Top of Entries provided

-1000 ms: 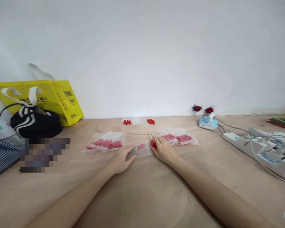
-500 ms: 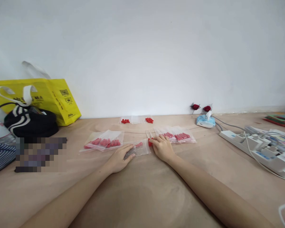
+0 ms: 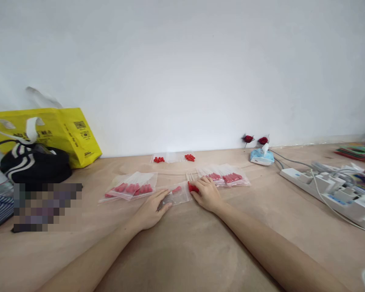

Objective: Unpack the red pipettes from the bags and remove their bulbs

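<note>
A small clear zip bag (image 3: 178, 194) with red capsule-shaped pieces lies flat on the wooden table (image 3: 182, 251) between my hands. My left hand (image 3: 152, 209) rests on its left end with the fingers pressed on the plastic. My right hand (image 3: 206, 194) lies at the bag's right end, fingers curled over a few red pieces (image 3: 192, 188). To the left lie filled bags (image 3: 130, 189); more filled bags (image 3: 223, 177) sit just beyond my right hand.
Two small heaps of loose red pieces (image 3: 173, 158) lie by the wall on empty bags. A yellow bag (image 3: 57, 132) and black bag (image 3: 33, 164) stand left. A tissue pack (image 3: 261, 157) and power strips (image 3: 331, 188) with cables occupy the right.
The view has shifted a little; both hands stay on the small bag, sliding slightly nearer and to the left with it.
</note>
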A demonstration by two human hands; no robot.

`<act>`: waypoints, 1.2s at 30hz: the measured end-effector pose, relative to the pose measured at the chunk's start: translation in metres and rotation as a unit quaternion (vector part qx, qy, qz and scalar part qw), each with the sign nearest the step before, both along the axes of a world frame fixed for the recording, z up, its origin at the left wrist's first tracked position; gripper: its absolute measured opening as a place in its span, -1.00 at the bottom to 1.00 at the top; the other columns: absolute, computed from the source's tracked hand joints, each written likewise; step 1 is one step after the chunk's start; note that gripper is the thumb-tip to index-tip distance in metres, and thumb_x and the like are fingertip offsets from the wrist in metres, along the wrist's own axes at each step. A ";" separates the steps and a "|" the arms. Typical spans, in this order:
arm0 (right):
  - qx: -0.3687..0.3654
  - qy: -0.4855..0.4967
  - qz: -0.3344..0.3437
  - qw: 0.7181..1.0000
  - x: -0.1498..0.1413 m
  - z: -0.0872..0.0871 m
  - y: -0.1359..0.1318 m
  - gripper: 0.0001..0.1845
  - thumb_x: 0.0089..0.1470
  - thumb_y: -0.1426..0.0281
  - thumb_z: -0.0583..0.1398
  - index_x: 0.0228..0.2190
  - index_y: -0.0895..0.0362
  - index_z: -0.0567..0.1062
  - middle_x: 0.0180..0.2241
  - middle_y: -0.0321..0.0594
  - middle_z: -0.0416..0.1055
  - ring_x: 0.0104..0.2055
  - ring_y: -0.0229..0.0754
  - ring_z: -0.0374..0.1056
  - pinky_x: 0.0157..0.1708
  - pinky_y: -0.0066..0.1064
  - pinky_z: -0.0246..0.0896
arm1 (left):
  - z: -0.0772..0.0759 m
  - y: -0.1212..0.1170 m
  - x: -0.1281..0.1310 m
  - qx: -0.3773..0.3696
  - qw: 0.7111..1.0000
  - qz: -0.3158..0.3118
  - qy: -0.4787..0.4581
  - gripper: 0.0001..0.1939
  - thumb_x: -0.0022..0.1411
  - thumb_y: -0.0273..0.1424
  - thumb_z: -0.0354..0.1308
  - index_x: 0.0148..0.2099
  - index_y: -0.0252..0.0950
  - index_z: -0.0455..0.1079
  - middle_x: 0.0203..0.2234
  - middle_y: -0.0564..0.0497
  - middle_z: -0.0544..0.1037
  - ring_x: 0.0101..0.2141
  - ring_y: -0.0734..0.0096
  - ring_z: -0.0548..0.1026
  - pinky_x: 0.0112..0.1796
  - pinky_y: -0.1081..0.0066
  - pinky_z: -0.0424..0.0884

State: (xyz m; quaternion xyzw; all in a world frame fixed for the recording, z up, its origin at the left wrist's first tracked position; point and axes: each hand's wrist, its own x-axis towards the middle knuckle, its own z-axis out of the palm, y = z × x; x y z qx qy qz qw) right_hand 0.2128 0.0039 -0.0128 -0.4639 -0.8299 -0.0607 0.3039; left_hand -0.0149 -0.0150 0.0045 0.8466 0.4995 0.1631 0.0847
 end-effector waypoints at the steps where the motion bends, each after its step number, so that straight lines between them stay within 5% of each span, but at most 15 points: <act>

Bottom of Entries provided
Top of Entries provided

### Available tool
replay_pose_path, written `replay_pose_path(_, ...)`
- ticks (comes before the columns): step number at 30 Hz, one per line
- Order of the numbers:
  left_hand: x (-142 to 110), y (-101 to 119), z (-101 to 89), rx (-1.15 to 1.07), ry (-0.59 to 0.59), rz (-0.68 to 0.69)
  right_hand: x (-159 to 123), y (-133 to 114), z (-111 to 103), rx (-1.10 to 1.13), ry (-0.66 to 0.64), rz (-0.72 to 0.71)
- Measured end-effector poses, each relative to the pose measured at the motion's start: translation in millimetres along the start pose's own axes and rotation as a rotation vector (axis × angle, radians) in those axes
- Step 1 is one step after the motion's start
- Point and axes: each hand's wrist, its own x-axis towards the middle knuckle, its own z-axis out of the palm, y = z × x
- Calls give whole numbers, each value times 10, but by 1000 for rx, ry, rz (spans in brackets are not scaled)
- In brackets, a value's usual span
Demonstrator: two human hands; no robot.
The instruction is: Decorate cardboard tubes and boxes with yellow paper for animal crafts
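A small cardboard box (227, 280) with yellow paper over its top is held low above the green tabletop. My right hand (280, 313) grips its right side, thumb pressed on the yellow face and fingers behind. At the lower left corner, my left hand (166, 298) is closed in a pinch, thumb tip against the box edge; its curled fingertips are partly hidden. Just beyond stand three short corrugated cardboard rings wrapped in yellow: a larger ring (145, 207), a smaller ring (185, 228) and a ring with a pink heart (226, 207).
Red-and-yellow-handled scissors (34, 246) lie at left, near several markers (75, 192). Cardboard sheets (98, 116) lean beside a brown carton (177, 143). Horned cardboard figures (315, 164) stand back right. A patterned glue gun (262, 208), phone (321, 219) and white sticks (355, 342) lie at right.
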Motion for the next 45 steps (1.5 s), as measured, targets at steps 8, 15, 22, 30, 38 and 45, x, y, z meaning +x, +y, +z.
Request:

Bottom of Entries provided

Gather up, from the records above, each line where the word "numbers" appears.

- Order of the numbers:
- Calls give whole numbers, each value times 10, but by 1000 for rx, ry, rz (spans in brackets are not scaled)

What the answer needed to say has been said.